A health examination known as “neonatal screening” can identify rare and serious health issues in infants. Parents are notified immediately if such symptoms are spotted.
What do you need to know about newborn screening?
Newborn screening is a series of tests that are done on infants that are 1- 2 days old. This usually occurs before they are released from the nursing home. It’s done to rule out any serious conditions that may not have been present at birth. These tests can detect metabolic and genetic abnormalities, problems in hearing, specific heart conditions, and certain other issues which could hinder their development.
Babies born to parents with health issues may not show symptoms in their first year. The baby could develop serious complications later if there are underlying problems that the parents are unaware of and have not received timely treatment. Because of this, a newborn baby test should be attached to a great deal of importance. It’s important to detect these conditions early so that babies can start treatment and avoid complications later.
Parents should speak to a healthcare provider regarding this if they delivered the baby at home. Some babies may need an additional test a week or two later.
How is the screening done?
There are three parts to the process of newborn screening—
- The first is a blood test and is used to check for any rare but very serious health issues in newborns. To collect blood samples, the doctor usually pokes the baby’s heel and then sends the collected blood for testing to a lab. The newborn’s first blood sample is usually taken between five and seven days of age.
- The second is a hearing test which again has two parts. These tests are for finding out whether there are any hearing problems in a newborn. Both are fast, safe, and easy to perform, as they are done when the baby is sleeping.
- One of the hearing tests is known as the Auditory Brain Stem Response Test (ABR). It’s for evaluating how the brain responds to sounds. A tiny earphone is put inside the ear, and sound is played. It is then checked if the baby’s brain is responding to the stimulus correctly.
- The other hearing test is referred to as the Otoacoustic Emissions (OAE) test. It’s used to determine if the infant’s ears are responsive to sound. A small microphone and an earphone are put inside the ear. After which, some sound is played. It is possible that the baby has a hearing loss if the microphone fails to record echoes produced in the canal of the ear.

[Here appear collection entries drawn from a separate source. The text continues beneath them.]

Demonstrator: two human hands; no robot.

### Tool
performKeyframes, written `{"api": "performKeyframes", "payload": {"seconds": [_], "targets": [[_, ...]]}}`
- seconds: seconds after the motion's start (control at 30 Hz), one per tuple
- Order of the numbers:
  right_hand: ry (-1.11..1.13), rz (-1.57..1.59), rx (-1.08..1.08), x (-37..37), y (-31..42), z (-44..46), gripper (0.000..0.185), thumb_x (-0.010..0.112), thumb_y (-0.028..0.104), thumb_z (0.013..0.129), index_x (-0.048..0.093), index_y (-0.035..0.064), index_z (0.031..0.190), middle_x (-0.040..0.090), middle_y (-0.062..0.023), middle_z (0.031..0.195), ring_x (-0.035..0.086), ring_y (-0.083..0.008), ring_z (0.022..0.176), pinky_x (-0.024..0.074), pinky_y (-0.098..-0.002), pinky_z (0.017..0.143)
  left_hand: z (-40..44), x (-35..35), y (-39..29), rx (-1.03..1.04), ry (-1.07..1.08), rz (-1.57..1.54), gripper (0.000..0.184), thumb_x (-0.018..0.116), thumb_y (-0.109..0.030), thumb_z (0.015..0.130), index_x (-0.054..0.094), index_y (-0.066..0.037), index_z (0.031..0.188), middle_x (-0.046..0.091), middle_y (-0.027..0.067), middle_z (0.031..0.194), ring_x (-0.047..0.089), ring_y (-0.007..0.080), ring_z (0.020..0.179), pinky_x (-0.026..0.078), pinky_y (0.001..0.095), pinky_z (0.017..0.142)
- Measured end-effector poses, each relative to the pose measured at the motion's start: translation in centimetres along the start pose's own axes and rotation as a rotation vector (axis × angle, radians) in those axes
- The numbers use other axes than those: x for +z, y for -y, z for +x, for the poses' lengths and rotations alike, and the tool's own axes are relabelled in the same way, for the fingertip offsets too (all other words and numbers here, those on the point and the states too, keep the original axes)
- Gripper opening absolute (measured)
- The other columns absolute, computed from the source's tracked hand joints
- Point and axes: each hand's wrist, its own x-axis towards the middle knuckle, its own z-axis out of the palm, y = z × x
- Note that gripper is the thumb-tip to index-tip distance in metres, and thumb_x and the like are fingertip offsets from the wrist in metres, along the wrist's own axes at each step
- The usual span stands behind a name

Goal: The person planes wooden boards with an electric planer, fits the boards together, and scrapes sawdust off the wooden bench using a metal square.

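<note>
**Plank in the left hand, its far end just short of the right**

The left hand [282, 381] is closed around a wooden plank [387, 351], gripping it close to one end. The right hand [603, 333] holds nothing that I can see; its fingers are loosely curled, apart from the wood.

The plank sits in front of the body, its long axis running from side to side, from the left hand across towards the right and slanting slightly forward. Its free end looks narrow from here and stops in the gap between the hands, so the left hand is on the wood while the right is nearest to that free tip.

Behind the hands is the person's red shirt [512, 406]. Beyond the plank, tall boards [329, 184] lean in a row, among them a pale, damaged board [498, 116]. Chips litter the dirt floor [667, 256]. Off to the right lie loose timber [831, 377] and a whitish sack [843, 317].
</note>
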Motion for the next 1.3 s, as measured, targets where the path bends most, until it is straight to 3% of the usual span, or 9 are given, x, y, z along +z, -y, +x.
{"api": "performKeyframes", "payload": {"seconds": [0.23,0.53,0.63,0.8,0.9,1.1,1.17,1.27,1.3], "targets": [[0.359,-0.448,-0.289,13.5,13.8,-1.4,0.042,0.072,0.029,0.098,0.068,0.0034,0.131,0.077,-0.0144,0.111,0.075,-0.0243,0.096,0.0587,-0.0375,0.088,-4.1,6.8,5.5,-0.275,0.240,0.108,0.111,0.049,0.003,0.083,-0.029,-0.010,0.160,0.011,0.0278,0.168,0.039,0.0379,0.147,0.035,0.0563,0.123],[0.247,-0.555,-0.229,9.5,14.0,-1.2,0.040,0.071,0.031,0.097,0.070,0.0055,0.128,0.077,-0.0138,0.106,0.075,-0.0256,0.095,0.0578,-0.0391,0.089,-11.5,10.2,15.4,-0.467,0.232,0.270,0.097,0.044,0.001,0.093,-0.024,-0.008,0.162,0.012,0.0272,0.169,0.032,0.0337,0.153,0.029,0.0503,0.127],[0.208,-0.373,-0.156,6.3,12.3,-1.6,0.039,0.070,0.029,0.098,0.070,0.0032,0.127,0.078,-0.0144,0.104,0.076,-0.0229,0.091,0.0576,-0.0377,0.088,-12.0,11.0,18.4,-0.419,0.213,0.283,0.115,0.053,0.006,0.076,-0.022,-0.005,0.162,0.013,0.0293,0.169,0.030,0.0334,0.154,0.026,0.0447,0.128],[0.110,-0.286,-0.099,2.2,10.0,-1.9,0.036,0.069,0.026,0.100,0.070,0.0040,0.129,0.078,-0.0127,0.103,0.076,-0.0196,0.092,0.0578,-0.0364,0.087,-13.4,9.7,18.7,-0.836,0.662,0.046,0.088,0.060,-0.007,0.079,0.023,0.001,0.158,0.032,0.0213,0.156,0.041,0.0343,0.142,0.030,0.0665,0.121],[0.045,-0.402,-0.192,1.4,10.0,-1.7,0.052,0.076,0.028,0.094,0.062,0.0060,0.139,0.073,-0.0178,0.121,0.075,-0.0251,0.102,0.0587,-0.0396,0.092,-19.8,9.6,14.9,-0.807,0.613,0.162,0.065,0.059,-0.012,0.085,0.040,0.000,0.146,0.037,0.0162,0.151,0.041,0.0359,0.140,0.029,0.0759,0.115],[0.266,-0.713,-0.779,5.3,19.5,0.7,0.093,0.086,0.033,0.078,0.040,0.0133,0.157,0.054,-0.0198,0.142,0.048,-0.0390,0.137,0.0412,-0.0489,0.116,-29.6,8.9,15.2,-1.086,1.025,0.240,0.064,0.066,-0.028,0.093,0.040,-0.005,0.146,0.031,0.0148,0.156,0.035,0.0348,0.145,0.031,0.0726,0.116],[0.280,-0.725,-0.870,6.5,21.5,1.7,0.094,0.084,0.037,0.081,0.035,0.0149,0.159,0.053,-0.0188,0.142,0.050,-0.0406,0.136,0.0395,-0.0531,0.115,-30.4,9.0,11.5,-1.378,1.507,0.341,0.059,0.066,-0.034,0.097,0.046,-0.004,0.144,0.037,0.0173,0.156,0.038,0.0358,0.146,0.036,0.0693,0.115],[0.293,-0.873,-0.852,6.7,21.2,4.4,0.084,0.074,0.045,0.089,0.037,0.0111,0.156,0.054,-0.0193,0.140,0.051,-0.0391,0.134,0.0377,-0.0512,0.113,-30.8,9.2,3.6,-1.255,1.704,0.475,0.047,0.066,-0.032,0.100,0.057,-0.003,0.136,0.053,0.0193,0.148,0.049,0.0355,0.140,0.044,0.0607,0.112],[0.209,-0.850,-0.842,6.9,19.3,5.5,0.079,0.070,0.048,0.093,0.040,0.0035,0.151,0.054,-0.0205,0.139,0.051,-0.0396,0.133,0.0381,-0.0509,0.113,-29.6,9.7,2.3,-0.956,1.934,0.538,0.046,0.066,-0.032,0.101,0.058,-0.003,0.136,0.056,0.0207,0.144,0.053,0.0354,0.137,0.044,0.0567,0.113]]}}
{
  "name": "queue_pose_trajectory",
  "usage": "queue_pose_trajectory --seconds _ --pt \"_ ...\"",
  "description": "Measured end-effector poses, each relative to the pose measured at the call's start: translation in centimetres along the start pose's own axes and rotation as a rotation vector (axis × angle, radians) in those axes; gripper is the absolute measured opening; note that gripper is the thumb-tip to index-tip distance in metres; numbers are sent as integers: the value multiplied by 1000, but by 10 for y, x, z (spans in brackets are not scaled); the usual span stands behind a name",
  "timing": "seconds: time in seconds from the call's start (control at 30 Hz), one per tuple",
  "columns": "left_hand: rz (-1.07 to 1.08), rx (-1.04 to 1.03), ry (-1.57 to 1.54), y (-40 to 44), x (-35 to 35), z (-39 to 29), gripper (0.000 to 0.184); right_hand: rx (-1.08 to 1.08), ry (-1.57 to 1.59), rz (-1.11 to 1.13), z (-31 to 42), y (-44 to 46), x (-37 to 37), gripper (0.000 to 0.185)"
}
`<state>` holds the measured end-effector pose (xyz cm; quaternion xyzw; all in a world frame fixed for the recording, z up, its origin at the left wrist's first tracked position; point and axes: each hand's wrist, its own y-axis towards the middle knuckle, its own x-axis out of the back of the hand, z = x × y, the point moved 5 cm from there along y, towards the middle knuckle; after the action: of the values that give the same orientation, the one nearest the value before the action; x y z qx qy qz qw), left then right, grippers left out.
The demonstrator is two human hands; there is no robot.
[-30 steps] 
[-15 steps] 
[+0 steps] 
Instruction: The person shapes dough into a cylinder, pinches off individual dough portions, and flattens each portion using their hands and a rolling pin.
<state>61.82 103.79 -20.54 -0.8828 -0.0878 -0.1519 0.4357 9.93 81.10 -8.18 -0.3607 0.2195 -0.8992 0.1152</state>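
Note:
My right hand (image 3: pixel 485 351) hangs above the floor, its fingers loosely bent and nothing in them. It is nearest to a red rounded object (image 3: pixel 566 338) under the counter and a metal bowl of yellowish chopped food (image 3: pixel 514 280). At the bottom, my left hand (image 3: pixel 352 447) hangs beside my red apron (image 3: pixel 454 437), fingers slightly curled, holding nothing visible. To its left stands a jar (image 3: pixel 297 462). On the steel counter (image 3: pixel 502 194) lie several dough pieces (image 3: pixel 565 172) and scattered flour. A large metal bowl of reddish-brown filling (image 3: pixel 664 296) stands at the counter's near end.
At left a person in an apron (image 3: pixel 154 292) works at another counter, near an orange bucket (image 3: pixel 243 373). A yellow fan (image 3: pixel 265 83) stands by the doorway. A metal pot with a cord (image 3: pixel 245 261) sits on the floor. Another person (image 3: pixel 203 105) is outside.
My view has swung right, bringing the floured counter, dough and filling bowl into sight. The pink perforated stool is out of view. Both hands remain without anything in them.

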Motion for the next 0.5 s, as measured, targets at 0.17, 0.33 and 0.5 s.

- The third is known as the non-invasive Pulse Oximetry Test, which measures the amount of oxygen in an infant’s blood. Lower levels may be seen in babies with heart problems. In the test, the health professional places a safe sensor on the skin of the baby, which records the oxygen level. This test is also used to detect heart diseases in a baby.
What are some of the most important benefits of newborn screening?
The primary benefits of newborn screening include early treatment, proper diagnosis, management, and monitoring of rare or serious diseases. If newborns aren’t screened at an early stage, they could suffer developmental delays, respiratory problems, brain damage, or even death. Here are some common health issues newborn screening tests are used to diagnose—
- Metabolic diseases: Babies born with a disorder linked to the metabolism of organic acids have trouble digesting food properly. This can lead to developmental delays, breathing difficulties, and neurological issues.
- Hormonal issues: There are hormone-producing glands in the body. Hormone disorders are caused by excessive or inadequate hormone production in these glands. If not treated within 2 weeks after birth, these issues can lead to developmental and growth problems.
- Haemoglobin problems: These conditions involve the red blood cells that carry oxygen throughout the body and impact them negatively. The most common problems linked to haemoglobin that are screened include Beta-Thalassemia, Haemoglobin SC Disease, and Sickle cell disease.
- Others: Newborn screening may also be used to diagnose serious or rare health issues like Galactosemia, Cystic Fibrosis, etc.
The newborn test should be taken as a preventive measure—
Babies with potentially severe health issues look normal in the beginning. Parents should have their babies screened at birth to ensure that they are aware of any potential health issues. It is possible to prevent serious diseases and help them grow normally by getting them prompt treatment.
Have a consultation with your doctor before you give birth, and they will explain the importance of this test to you.